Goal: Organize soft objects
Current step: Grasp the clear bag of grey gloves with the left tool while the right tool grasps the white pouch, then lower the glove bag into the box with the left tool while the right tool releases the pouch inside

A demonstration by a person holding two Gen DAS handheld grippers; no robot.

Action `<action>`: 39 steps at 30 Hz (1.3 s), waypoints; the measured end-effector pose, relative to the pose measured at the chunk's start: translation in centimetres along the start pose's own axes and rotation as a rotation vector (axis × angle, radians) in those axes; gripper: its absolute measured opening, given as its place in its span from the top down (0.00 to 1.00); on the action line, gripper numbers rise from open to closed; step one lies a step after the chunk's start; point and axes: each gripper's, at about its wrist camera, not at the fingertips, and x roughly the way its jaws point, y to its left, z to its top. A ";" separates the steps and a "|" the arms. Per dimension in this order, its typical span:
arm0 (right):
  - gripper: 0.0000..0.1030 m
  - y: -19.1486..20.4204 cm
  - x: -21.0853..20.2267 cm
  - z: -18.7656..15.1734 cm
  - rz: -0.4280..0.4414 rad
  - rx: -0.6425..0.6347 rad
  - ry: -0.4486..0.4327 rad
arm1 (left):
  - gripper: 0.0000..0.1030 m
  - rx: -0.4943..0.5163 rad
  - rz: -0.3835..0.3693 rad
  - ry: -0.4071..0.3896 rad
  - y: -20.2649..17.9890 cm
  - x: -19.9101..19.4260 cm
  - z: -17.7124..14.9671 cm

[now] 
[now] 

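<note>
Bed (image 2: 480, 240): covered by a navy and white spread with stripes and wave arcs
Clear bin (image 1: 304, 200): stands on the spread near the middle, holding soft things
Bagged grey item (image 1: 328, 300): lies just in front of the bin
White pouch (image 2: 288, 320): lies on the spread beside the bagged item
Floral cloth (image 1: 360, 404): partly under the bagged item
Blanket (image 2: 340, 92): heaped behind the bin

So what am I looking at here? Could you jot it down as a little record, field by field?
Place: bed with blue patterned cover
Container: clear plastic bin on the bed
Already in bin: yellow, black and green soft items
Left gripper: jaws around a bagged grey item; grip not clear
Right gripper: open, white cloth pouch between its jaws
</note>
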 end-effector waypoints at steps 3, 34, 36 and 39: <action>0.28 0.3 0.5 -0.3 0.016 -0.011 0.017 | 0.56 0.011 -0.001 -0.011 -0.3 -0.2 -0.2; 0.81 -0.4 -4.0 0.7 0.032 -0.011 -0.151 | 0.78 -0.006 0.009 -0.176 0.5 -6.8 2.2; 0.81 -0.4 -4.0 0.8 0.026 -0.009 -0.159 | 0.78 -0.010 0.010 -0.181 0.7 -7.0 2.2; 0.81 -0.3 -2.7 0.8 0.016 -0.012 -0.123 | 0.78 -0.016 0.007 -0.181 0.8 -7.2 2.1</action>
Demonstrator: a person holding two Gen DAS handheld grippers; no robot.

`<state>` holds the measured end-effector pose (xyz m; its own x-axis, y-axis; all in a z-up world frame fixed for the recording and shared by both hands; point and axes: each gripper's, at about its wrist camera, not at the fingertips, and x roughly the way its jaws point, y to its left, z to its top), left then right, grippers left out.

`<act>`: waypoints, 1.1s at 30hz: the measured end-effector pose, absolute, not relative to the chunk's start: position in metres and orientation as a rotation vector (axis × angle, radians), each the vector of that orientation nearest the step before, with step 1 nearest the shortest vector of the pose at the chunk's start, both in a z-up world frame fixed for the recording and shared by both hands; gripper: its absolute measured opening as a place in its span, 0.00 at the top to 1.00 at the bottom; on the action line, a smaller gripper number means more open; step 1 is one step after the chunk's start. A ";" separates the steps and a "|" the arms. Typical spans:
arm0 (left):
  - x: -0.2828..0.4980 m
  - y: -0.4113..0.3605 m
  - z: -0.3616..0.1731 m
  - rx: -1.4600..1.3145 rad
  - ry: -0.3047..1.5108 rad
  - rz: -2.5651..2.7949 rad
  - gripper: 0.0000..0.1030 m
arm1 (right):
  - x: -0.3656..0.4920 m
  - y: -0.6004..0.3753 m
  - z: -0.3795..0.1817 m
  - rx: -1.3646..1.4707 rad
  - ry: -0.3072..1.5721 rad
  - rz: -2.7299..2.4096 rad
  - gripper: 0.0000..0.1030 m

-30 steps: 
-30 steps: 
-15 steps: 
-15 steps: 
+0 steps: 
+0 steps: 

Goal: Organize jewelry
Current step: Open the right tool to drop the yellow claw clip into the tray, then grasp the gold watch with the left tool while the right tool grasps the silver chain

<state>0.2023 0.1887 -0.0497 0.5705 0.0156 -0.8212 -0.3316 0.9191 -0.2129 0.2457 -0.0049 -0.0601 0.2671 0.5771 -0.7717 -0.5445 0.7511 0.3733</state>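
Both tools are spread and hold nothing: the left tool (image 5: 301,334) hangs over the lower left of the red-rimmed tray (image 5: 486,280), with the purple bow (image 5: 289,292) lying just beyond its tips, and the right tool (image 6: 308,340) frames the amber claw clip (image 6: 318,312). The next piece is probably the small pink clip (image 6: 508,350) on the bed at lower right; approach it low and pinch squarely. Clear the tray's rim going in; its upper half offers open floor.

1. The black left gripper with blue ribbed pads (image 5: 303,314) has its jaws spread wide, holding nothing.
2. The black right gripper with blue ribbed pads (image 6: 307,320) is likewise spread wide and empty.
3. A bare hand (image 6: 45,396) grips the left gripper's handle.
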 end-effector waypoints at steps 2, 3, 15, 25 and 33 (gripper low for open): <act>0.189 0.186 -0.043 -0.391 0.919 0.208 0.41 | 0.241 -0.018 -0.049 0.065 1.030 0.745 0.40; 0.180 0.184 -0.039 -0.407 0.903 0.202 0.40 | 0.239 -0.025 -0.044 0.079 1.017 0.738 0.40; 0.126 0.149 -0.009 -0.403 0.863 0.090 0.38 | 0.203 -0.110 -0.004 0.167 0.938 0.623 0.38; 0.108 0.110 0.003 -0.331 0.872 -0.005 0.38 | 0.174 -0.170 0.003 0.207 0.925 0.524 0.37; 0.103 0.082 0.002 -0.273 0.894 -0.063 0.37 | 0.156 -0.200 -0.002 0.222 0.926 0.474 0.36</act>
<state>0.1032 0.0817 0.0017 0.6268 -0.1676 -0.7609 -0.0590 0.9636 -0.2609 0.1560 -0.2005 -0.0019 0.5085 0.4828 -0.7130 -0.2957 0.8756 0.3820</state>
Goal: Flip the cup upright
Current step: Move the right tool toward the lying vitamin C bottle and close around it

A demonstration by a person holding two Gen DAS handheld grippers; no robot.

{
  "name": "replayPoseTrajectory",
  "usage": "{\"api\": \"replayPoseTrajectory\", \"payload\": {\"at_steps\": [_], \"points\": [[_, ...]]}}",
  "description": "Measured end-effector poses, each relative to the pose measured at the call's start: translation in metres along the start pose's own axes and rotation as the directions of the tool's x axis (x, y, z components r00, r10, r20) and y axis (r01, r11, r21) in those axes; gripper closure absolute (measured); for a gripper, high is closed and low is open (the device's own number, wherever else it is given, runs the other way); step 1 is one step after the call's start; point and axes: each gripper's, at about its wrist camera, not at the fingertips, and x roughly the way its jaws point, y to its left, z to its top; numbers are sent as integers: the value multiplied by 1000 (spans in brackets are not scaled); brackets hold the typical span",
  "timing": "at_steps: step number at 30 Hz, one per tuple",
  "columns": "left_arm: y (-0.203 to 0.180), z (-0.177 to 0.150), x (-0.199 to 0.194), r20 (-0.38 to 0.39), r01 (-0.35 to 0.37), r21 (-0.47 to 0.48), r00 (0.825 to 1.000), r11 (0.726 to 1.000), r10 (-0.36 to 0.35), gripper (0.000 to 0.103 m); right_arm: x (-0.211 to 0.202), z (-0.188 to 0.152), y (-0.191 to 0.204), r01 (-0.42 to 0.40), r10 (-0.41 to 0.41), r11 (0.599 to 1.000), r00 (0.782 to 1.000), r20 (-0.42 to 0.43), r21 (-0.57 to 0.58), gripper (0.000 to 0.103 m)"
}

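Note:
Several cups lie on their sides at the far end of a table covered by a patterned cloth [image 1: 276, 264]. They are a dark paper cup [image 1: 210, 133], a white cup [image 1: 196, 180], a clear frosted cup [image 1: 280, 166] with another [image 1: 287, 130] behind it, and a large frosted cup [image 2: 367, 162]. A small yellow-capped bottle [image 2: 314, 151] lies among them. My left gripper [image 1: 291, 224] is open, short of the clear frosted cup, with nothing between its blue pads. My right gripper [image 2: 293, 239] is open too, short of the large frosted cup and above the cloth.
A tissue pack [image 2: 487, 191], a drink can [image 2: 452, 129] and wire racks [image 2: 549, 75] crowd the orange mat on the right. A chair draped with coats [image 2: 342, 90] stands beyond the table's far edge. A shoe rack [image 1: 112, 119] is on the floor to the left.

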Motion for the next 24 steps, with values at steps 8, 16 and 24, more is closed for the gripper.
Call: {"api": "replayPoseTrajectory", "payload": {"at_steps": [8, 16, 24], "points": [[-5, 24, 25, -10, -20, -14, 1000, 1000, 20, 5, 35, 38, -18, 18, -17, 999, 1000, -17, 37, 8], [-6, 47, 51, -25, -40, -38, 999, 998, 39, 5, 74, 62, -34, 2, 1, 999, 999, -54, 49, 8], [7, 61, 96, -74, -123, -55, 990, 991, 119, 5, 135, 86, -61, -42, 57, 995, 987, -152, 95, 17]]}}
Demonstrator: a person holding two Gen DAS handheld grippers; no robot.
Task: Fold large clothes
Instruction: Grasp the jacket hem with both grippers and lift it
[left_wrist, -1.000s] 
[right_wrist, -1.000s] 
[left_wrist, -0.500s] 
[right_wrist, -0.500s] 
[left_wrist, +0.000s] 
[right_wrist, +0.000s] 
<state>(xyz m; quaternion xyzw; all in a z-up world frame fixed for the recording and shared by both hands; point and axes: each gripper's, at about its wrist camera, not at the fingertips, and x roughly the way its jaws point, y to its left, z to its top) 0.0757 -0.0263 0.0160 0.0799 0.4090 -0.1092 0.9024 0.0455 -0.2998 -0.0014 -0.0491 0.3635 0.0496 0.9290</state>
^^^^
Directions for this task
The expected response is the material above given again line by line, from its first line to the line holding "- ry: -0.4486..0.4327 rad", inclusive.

Response
Goal: Organize soft objects
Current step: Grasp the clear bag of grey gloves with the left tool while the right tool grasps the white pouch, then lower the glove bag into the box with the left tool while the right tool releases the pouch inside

A demonstration by a person holding two Gen DAS handheld grippers; no robot.

Action `<action>`: 39 steps at 30 Hz (1.3 s), waypoints; the measured end-effector pose, relative to the pose measured at the chunk's start: translation in centimetres along the start pose's own axes and rotation as a rotation vector (axis × angle, radians) in those axes; gripper: its absolute measured opening, given as its place in its span from the top down (0.00 to 1.00); on the action line, gripper numbers rise from open to closed; step one lies a step after the chunk's start; point and axes: each gripper's, at about its wrist camera, not at the fingertips, and x roughly the way its jaws point, y to its left, z to its top. A ";" separates the steps and a "|" the arms. Per dimension in this order, its typical span:
arm0 (right):
  - gripper: 0.0000..0.1030 m
  - y: -19.1486..20.4204 cm
  - x: -21.0853..20.2267 cm
  - z: -18.7656..15.1734 cm
  - rz: -0.4280..0.4414 rad
  - rx: -0.6425..0.6347 rad
  - ry: -0.4486..0.4327 rad

Work on this exercise is complete, and nothing remains.